_The task_: Which lines in the records below contain the word "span"? Return each of them.

_Task data_:

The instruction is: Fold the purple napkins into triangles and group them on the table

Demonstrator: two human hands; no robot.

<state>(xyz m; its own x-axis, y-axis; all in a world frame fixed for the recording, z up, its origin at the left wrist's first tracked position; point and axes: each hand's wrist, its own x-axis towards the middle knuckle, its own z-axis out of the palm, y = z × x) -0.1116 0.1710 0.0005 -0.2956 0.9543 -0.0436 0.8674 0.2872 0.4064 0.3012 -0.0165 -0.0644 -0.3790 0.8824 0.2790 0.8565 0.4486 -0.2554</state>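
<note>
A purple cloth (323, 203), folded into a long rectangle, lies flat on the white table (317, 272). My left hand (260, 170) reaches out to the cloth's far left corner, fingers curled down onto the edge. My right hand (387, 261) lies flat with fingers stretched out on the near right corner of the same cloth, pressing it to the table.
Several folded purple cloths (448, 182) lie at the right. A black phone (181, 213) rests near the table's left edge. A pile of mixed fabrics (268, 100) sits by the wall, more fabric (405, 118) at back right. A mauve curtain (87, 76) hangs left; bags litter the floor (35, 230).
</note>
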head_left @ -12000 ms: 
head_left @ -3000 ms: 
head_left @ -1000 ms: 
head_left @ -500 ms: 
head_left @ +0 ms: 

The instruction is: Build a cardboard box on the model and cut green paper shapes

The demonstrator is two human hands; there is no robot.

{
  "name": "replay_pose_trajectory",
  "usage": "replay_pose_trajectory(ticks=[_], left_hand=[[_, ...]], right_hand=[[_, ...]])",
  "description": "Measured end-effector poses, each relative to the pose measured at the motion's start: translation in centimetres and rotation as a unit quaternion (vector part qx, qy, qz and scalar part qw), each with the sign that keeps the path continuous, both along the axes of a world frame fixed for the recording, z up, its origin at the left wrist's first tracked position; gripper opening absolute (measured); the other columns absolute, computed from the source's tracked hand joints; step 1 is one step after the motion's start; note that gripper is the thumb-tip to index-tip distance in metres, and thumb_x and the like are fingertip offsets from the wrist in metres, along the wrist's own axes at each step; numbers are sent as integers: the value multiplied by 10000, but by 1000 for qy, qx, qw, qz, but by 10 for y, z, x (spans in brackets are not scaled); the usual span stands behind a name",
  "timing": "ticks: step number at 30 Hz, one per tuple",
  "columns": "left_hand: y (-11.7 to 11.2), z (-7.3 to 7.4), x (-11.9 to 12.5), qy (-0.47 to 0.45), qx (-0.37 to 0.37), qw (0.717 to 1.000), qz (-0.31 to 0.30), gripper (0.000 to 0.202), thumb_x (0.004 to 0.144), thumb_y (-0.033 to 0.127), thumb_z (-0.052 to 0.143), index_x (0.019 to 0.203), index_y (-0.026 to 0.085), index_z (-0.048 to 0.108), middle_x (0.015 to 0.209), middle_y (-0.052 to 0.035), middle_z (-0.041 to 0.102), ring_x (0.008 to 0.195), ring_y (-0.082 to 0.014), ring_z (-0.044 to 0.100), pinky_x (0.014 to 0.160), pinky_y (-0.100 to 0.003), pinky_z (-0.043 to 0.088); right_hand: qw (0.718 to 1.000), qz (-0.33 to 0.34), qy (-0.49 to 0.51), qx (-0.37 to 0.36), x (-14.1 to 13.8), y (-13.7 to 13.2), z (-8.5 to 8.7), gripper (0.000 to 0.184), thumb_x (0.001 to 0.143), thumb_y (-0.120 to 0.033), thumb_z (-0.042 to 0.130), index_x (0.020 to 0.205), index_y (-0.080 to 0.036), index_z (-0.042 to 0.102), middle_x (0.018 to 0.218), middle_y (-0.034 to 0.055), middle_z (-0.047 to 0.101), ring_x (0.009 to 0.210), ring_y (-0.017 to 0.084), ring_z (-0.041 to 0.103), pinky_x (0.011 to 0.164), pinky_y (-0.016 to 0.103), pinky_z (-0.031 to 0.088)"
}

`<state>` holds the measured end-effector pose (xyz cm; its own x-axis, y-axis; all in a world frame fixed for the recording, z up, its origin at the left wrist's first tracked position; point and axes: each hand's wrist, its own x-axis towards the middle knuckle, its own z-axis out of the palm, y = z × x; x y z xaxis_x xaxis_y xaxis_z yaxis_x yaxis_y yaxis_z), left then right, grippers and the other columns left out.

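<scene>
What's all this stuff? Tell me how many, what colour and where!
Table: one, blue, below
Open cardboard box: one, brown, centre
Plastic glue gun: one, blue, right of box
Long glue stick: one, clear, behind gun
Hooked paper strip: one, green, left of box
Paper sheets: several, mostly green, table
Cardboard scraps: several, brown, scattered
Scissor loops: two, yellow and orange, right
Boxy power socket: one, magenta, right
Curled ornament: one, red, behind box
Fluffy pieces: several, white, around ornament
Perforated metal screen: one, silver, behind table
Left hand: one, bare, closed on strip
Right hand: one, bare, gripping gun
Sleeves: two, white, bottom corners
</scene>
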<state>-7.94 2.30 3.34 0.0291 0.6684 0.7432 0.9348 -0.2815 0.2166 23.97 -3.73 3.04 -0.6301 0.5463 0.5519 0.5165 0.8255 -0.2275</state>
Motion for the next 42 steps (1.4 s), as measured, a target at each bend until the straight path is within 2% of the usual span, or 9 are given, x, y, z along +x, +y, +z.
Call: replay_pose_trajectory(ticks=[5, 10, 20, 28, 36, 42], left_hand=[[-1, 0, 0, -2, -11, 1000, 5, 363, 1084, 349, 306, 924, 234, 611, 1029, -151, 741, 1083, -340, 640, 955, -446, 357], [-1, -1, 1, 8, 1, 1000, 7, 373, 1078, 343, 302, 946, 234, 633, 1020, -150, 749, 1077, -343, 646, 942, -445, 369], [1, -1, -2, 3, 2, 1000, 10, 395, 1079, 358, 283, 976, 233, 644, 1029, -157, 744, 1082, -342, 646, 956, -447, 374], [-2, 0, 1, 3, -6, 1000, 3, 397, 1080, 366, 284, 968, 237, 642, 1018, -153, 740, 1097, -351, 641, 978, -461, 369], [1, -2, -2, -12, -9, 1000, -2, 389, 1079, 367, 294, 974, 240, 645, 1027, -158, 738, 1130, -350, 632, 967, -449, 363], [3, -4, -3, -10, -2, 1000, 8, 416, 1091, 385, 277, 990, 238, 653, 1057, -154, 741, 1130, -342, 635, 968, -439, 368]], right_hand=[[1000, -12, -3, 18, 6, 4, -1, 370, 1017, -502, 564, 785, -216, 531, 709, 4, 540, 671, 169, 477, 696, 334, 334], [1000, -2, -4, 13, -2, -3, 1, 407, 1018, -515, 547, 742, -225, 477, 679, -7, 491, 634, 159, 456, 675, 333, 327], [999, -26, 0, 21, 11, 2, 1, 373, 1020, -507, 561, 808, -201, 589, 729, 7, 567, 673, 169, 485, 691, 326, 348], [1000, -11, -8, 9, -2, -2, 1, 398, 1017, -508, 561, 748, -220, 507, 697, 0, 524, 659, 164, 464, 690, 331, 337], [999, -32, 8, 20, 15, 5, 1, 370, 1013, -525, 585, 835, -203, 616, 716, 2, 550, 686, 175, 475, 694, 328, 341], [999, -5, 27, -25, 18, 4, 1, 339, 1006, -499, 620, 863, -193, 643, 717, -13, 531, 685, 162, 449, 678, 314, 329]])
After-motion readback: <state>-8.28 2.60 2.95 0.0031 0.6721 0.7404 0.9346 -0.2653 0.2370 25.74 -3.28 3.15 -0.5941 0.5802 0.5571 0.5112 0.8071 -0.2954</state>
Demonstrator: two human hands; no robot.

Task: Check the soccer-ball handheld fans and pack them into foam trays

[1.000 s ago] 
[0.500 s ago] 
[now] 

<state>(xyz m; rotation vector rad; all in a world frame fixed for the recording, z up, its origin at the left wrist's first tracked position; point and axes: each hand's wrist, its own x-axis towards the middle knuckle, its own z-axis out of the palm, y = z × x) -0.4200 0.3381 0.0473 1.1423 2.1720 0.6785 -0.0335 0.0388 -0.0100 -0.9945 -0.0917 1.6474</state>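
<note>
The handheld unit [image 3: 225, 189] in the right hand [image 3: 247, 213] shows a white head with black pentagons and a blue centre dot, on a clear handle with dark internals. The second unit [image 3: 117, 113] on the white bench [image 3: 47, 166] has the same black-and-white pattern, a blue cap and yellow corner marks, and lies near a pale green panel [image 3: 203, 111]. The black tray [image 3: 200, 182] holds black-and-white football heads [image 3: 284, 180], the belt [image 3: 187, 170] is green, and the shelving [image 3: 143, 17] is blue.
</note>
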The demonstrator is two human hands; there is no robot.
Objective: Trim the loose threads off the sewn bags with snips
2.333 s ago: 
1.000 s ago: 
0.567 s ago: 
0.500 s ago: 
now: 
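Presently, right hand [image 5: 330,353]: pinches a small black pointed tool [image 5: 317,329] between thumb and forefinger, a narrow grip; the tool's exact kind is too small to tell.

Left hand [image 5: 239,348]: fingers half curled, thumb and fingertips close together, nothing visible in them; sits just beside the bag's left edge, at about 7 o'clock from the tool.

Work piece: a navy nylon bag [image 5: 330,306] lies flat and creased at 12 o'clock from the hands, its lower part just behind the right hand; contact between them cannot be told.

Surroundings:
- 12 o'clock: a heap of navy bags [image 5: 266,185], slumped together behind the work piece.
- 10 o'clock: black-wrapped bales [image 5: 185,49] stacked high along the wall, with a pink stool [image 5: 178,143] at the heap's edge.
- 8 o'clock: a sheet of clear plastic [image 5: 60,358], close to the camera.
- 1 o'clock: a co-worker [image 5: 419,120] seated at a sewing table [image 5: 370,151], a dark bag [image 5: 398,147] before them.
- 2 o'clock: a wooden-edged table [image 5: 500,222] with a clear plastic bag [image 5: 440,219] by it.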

_Expected output_:
  "description": "Measured end-effector poses, each relative to the pose measured at the motion's start: translation in centimetres and rotation as a unit quaternion (vector part qx, qy, qz and scalar part qw), each with the sign that keeps the path continuous, both along the axes of a world frame fixed for the recording, z up, its origin at the left wrist's first tracked position; gripper opening absolute (measured); the other columns absolute, computed from the source's tracked hand joints; step 1 is one step after the motion's start; note that gripper is the thumb-tip to index-tip distance in metres, and thumb_x and the like are fingertip offsets from the wrist in metres, along the wrist's own axes at each step; numbers are sent as integers: the value multiplied by 10000, but by 1000 for qy, qx, qw, qz, but by 10 for y, z, x (spans in brackets are not scaled); the usual span stands behind a name",
Motion for the next 42 steps (1.4 s), as measured, a target at each bend until the straight path is within 2% of the usual span, or 9 are given, x, y, z along +x, +y, +z.

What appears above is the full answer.